Please print out the entries below unchanged and skip the images.
┌─ PROVIDED RECORDS
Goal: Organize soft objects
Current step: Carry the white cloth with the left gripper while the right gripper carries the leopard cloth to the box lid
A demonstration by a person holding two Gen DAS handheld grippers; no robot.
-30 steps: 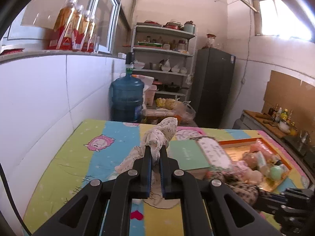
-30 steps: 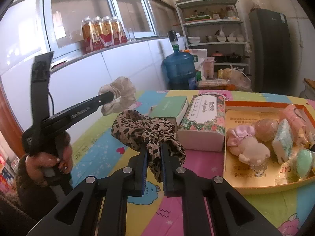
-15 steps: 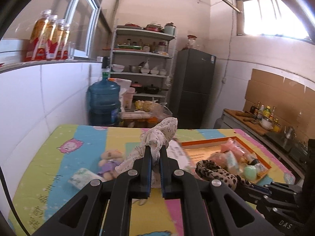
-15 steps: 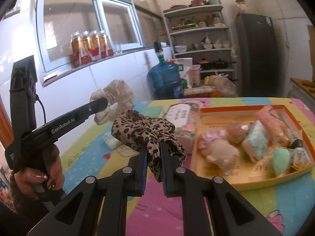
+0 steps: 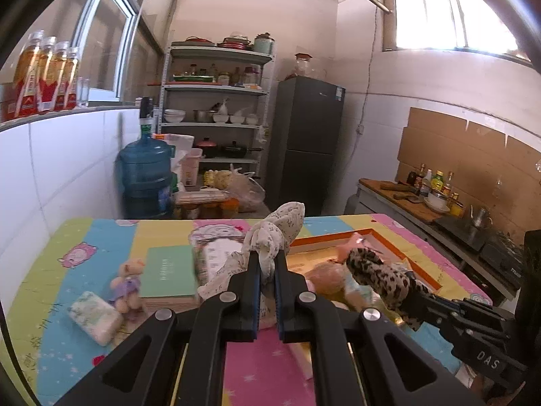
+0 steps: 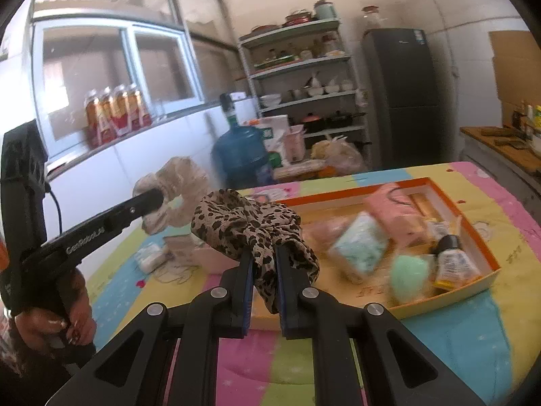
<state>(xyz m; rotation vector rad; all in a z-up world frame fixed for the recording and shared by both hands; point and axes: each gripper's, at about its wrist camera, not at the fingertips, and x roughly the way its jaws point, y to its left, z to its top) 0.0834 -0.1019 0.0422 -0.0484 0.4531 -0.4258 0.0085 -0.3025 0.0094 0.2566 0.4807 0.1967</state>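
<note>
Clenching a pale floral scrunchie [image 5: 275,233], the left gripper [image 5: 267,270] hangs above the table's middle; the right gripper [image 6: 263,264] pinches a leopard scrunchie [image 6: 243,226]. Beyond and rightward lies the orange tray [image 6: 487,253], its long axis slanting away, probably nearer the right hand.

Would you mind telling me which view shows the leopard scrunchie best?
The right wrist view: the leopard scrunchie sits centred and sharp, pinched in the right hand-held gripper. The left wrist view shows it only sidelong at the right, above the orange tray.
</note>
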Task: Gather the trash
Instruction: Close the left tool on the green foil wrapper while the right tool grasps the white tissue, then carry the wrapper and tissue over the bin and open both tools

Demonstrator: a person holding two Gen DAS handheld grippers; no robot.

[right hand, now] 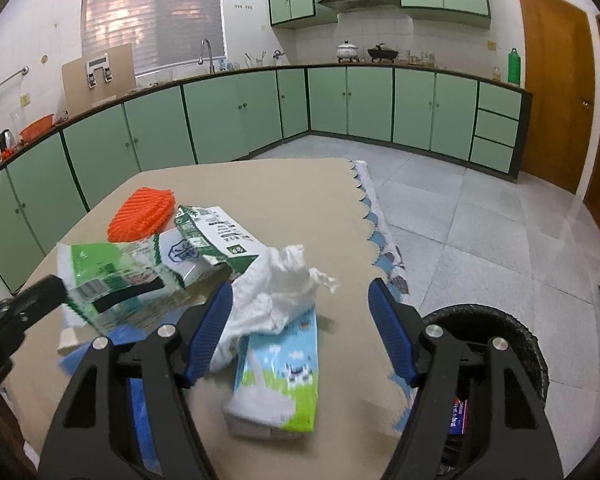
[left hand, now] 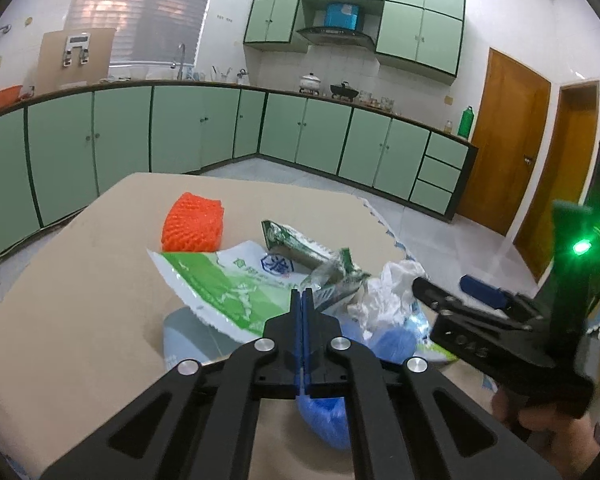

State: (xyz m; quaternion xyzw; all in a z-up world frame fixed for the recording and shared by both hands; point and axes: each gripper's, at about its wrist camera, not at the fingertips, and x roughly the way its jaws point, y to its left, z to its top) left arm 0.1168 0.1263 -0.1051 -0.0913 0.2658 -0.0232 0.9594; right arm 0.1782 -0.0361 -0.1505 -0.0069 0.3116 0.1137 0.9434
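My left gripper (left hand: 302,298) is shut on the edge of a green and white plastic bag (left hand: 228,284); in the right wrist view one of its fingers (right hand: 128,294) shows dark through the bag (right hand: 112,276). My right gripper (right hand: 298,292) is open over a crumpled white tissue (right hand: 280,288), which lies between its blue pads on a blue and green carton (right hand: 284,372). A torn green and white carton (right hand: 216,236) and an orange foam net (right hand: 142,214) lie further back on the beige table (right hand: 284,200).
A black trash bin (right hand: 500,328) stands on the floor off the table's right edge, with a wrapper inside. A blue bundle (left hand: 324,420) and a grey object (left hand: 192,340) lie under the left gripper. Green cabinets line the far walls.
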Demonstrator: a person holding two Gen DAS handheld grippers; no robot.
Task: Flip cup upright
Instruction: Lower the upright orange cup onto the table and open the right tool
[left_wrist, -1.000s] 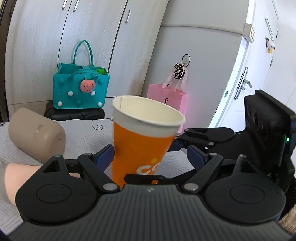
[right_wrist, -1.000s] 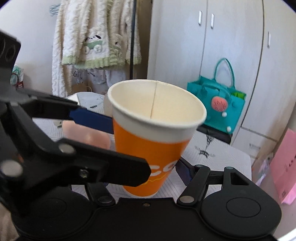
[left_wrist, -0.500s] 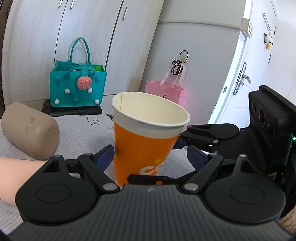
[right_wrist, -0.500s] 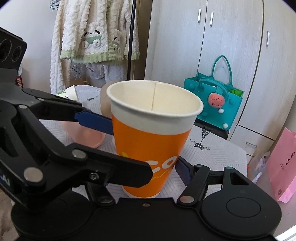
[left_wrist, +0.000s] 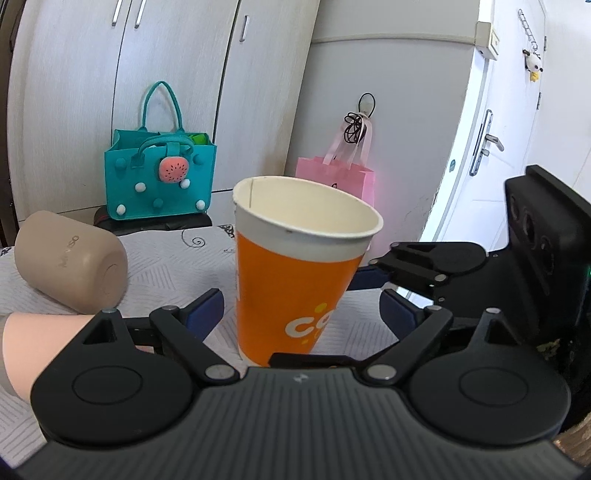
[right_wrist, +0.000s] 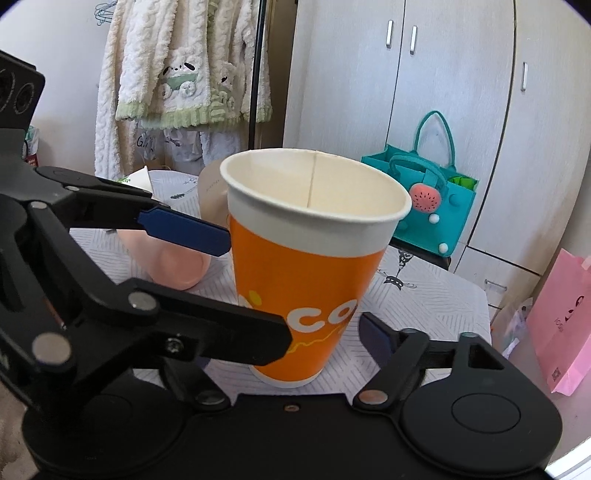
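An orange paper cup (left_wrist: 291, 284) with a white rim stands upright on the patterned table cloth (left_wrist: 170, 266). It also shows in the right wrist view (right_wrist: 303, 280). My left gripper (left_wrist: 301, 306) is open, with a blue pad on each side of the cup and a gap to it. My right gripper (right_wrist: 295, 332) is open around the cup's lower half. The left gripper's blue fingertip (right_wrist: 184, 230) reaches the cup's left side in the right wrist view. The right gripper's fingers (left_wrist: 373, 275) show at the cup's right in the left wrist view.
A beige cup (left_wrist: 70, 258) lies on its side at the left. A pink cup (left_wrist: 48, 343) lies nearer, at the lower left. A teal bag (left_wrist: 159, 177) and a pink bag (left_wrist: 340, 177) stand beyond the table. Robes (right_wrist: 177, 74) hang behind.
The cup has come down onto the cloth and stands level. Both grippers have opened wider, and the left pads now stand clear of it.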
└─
ANSWER SPACE:
Goal: Organize soft objects
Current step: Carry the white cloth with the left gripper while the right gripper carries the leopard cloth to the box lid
A demonstration by a person holding two Gen DAS handheld grippers; no robot.
-30 steps: 
-30 steps: 
-15 steps: 
-15 steps: 
+0 steps: 
+0 steps: 
<state>(xyz m; rotation vector rad; all in a z-up world frame fixed for the recording and shared by both hands; point and axes: each gripper's, at about its wrist camera, not at the fingertips, and x roughly the way its jaws point, y to its left, z to its top) 0.0834 -0.1019 0.0422 -0.0484 0.4531 -0.4258 0.0085 -0.3025 0.0094 0.2566 0.4807 0.1967</state>
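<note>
Clenching a pale floral scrunchie [image 5: 275,233], the left gripper [image 5: 267,270] hangs above the table's middle; the right gripper [image 6: 263,264] pinches a leopard scrunchie [image 6: 243,226]. Beyond and rightward lies the orange tray [image 6: 487,253], its long axis slanting away, probably nearer the right hand.

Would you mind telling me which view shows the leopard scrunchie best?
The right wrist view: the leopard scrunchie sits centred and sharp, pinched in the right hand-held gripper. The left wrist view shows it only sidelong at the right, above the orange tray.
</note>
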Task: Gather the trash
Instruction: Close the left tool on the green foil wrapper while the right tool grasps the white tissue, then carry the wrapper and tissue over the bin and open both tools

Demonstrator: a person holding two Gen DAS handheld grippers; no robot.

[right hand, now] 
[left hand, now] 

State: (xyz m; quaternion xyzw; all in a z-up world frame fixed for the recording and shared by both hands; point and axes: each gripper's, at about its wrist camera, not at the fingertips, and x roughly the way its jaws point, y to its left, z to its top) left arm 0.1168 0.1263 -0.1051 -0.0913 0.2658 -0.0232 0.9594; right arm 0.1782 -0.0361 -0.1505 -0.0069 0.3116 0.1137 0.9434
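My left gripper (left hand: 302,298) is shut on the edge of a green and white plastic bag (left hand: 228,284); in the right wrist view one of its fingers (right hand: 128,294) shows dark through the bag (right hand: 112,276). My right gripper (right hand: 298,292) is open over a crumpled white tissue (right hand: 280,288), which lies between its blue pads on a blue and green carton (right hand: 284,372). A torn green and white carton (right hand: 216,236) and an orange foam net (right hand: 142,214) lie further back on the beige table (right hand: 284,200).
A black trash bin (right hand: 500,328) stands on the floor off the table's right edge, with a wrapper inside. A blue bundle (left hand: 324,420) and a grey object (left hand: 192,340) lie under the left gripper. Green cabinets line the far walls.
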Demonstrator: a person holding two Gen DAS handheld grippers; no robot.
Task: Flip cup upright
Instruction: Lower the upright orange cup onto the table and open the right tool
[left_wrist, -1.000s] 
[right_wrist, -1.000s] 
[left_wrist, -0.500s] 
[right_wrist, -0.500s] 
[left_wrist, +0.000s] 
[right_wrist, +0.000s] 
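An orange paper cup (left_wrist: 291, 284) with a white rim stands upright on the patterned table cloth (left_wrist: 170, 266). It also shows in the right wrist view (right_wrist: 303, 280). My left gripper (left_wrist: 301, 306) is open, with a blue pad on each side of the cup and a gap to it. My right gripper (right_wrist: 295, 332) is open around the cup's lower half. The left gripper's blue fingertip (right_wrist: 184, 230) reaches the cup's left side in the right wrist view. The right gripper's fingers (left_wrist: 373, 275) show at the cup's right in the left wrist view.
A beige cup (left_wrist: 70, 258) lies on its side at the left. A pink cup (left_wrist: 48, 343) lies nearer, at the lower left. A teal bag (left_wrist: 159, 177) and a pink bag (left_wrist: 340, 177) stand beyond the table. Robes (right_wrist: 177, 74) hang behind.
The cup has come down onto the cloth and stands level. Both grippers have opened wider, and the left pads now stand clear of it.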

The full output has already been given.